__Task to complete__. Pull out every line below that contains the word "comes".

__Given information__.
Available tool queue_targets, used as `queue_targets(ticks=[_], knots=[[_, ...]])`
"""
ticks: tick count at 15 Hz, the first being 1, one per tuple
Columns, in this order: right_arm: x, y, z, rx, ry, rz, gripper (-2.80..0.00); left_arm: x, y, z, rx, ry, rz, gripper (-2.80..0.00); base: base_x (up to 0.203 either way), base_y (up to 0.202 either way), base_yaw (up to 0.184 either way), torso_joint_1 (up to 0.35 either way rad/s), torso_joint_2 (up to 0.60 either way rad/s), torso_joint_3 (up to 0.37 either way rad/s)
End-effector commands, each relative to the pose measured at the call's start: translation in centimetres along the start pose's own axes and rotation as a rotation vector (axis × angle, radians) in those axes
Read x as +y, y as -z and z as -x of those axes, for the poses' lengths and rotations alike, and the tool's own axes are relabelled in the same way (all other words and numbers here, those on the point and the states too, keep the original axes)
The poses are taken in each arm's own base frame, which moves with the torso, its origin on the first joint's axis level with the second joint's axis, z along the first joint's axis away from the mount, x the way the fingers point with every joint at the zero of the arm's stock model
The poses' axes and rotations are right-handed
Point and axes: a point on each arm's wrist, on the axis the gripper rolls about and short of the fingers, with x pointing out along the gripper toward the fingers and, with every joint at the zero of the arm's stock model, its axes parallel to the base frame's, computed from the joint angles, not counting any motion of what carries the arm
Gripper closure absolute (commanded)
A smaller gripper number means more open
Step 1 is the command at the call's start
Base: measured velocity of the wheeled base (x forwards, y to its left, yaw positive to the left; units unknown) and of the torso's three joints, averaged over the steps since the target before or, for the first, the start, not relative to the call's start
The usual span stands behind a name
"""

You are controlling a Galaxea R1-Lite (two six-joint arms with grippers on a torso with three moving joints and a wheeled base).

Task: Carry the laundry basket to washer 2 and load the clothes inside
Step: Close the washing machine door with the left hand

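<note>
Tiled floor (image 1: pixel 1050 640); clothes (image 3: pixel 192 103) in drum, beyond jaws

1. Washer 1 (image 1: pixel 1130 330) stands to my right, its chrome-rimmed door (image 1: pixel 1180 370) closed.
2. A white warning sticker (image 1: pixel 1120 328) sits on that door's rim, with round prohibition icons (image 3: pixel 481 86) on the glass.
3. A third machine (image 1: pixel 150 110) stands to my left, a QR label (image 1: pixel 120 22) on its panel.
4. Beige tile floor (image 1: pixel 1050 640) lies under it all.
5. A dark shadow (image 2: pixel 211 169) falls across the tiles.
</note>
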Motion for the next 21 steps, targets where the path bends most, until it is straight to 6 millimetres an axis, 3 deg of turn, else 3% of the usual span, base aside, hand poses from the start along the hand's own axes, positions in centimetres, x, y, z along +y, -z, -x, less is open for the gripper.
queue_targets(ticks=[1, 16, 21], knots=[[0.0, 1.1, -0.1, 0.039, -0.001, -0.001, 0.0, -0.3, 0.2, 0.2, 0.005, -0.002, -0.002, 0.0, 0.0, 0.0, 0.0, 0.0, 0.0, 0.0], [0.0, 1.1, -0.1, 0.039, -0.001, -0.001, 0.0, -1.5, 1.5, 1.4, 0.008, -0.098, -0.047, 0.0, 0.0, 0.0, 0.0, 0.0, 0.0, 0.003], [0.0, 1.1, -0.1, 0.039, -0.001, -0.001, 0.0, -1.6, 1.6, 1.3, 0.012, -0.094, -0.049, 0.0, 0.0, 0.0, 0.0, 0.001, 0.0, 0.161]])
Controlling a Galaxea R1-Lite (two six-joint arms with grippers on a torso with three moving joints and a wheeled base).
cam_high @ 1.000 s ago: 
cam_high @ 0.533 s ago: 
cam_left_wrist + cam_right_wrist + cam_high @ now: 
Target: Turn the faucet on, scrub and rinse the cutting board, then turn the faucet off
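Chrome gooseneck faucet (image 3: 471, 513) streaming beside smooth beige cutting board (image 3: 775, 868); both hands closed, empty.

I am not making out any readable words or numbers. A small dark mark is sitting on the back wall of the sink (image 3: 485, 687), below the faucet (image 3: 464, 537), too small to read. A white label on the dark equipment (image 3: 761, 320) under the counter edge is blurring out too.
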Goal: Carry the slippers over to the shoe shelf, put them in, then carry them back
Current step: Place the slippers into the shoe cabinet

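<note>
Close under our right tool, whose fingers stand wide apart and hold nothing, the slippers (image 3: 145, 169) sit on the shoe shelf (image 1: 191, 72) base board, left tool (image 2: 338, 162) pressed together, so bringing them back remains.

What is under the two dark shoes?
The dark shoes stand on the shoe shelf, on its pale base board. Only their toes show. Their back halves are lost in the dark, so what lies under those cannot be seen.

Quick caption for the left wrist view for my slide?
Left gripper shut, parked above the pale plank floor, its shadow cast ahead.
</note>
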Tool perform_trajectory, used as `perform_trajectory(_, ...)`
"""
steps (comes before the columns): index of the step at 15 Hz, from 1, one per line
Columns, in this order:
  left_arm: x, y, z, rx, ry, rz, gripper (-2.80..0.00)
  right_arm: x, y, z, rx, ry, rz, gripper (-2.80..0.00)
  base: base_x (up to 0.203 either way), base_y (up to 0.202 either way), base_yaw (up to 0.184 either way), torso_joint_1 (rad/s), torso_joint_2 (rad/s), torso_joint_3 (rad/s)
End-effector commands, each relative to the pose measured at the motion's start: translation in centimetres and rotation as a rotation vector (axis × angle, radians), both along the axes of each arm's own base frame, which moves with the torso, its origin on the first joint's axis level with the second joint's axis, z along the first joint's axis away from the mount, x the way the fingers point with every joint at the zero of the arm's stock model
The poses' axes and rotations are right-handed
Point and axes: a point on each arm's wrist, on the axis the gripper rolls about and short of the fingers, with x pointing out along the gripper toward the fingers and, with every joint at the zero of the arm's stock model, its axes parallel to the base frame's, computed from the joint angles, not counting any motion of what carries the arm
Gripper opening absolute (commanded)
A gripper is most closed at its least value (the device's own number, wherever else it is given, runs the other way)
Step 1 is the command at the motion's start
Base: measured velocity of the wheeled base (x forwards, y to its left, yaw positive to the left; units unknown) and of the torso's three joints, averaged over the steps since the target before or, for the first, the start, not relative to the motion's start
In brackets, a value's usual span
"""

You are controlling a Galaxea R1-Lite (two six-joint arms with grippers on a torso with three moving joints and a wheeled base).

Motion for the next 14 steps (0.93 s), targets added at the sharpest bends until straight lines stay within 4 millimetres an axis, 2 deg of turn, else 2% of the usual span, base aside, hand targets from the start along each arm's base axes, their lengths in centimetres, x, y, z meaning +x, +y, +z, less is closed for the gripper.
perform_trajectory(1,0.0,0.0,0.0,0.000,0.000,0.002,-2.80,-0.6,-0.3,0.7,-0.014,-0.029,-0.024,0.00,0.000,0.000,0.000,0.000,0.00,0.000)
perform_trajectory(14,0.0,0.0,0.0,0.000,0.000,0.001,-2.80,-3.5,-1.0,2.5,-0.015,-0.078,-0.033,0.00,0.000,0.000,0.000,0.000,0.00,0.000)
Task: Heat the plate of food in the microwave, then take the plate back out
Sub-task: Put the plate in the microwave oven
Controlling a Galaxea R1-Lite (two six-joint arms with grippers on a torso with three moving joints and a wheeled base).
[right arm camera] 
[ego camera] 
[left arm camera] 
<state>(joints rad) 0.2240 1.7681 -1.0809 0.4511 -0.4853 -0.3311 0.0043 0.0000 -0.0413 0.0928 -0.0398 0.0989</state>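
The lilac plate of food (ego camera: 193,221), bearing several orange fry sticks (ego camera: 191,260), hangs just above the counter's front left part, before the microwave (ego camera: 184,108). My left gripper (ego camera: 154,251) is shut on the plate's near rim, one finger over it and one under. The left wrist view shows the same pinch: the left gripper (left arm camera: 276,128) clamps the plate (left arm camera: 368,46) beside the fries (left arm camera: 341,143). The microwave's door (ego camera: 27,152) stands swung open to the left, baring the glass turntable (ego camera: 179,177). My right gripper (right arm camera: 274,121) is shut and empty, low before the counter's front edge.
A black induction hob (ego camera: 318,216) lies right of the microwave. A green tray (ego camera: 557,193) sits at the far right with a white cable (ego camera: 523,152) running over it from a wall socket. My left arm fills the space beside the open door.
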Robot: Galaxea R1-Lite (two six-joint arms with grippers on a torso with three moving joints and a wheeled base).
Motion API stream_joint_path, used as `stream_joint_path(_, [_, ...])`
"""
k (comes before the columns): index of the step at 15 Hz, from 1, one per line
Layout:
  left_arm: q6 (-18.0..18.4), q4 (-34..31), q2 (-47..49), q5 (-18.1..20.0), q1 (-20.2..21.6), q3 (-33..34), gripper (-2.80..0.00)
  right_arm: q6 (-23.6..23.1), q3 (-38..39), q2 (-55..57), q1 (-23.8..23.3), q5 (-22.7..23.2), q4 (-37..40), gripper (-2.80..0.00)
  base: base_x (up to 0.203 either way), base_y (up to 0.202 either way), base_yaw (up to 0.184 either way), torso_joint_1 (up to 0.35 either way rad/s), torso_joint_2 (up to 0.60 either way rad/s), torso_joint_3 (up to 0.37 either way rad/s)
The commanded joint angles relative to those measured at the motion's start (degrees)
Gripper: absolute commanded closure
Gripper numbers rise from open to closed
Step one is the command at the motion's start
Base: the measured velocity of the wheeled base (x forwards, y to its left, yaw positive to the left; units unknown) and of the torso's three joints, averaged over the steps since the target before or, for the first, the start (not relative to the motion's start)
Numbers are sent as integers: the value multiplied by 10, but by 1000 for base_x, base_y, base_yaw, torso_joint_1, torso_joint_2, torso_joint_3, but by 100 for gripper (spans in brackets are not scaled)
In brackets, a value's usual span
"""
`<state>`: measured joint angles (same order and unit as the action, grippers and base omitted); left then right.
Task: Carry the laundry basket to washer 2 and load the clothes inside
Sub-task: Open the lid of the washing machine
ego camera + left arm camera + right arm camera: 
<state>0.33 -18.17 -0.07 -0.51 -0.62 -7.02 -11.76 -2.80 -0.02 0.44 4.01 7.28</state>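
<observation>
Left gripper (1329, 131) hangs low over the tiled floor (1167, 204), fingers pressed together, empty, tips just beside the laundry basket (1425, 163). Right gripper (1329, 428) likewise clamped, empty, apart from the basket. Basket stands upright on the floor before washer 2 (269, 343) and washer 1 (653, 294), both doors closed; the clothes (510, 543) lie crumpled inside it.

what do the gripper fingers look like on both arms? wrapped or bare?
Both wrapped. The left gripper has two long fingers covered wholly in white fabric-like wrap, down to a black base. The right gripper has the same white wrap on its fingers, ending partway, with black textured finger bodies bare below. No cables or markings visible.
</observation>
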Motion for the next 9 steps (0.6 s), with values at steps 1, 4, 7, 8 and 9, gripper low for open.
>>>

__Output of the task__.
steps (comes before the columns): index of the step at 15 Hz, from 1, one per line
k (comes before the columns): index of the step at 15 Hz, from 1, one per line

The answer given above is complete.